* **ACTIVITY**:
Find every line in the records below that holds the word "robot" and copy it.

◇ ◇ ◇ ◇ ◇ ◇ ◇

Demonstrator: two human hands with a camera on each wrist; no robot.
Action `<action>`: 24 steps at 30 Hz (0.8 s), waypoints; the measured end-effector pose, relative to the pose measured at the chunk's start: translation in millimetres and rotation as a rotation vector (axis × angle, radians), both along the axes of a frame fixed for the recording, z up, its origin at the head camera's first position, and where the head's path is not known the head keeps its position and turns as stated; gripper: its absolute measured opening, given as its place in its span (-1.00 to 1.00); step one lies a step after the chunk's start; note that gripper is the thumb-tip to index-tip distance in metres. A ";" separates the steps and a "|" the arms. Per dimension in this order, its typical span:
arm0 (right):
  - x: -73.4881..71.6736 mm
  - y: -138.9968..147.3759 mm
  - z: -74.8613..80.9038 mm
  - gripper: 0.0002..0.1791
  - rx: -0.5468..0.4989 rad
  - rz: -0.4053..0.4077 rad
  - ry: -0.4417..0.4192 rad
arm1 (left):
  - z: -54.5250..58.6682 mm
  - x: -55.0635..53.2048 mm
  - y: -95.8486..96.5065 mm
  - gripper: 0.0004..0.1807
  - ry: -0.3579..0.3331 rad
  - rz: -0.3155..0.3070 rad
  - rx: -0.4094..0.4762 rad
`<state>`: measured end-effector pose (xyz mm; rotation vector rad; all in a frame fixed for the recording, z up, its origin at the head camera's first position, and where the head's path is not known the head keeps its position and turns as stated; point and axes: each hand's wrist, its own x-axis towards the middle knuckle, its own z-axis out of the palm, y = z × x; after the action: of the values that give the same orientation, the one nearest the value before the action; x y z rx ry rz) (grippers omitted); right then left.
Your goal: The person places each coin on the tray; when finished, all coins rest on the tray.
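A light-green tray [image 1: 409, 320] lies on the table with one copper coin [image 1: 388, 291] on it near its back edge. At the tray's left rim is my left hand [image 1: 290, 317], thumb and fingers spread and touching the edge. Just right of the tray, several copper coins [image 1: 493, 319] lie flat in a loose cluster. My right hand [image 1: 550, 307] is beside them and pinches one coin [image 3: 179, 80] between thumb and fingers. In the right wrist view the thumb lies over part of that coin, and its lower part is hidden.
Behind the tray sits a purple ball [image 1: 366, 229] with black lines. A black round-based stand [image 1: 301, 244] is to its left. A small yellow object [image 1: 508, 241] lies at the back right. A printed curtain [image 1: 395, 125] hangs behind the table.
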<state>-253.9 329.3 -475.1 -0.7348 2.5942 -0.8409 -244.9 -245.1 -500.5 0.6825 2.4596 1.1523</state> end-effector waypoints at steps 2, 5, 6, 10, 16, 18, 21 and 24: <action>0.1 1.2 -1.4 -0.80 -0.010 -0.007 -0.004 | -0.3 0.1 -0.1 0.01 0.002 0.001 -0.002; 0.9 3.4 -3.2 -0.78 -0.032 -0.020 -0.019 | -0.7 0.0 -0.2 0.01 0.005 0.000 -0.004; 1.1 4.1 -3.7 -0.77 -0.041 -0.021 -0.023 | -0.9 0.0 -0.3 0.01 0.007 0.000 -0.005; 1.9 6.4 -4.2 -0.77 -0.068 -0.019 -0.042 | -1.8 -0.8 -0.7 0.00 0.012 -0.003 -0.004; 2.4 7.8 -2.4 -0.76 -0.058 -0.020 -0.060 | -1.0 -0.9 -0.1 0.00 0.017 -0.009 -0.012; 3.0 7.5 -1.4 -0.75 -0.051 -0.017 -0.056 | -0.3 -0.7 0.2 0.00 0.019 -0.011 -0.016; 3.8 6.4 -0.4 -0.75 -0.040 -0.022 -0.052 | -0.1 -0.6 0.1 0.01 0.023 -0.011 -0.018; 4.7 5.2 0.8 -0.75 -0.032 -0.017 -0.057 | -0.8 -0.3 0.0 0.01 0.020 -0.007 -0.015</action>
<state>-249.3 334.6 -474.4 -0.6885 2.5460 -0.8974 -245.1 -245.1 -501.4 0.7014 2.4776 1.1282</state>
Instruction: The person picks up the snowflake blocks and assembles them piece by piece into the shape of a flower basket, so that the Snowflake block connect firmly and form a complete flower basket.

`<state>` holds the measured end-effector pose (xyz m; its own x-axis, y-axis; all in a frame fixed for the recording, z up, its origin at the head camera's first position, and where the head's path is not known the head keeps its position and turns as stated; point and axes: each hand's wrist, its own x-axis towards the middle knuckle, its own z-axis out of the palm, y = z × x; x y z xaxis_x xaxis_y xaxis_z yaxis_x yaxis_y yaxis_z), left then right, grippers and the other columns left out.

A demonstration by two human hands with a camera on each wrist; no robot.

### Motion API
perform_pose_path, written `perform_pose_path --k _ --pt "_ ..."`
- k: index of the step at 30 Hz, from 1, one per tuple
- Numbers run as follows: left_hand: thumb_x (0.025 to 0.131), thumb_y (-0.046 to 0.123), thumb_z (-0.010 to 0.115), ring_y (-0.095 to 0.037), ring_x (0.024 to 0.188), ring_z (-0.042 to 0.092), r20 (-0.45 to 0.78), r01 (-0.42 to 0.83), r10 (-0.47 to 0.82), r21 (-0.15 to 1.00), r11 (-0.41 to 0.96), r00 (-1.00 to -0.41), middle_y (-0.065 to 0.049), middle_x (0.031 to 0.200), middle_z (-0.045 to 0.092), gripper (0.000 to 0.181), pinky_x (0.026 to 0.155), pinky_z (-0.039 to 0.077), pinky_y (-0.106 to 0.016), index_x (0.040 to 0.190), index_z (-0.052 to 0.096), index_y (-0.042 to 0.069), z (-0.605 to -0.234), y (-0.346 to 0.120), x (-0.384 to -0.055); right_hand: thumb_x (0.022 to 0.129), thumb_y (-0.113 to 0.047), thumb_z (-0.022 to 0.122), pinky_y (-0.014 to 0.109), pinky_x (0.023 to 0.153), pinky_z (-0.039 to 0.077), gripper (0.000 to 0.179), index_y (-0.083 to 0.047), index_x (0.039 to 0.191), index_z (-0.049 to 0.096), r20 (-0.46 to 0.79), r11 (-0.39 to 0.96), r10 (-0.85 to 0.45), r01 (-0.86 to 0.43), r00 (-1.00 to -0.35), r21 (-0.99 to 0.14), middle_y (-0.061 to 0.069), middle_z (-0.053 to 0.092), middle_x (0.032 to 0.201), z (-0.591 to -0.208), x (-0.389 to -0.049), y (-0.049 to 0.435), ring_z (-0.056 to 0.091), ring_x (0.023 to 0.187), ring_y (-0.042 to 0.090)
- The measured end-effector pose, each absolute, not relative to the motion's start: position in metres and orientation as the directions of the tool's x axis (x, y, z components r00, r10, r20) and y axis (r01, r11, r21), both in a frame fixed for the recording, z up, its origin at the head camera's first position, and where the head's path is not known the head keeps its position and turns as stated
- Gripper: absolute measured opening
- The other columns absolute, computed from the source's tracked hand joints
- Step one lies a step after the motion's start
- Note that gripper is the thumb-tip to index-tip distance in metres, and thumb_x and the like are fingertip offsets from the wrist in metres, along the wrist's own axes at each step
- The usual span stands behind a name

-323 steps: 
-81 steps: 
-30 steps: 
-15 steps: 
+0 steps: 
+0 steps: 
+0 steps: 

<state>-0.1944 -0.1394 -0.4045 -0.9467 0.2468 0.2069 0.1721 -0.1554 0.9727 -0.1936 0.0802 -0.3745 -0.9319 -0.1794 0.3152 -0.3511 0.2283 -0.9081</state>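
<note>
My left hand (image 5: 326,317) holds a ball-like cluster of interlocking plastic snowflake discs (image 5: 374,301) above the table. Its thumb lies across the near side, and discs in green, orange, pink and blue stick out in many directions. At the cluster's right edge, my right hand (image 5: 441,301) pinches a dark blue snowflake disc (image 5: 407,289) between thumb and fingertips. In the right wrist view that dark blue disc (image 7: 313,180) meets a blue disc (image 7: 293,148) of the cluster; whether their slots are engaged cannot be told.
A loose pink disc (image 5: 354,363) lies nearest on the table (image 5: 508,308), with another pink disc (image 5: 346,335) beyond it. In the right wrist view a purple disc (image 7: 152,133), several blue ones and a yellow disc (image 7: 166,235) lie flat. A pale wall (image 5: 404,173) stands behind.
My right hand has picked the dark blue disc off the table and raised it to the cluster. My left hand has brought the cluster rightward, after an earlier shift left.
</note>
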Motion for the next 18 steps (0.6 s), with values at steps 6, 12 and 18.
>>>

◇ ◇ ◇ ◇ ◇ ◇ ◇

* **OUTPUT OF THE EXERCISE**:
Demonstrator: two human hands with a camera on each wrist; no robot.
A demonstration by two human hands with a camera on each wrist; no robot.

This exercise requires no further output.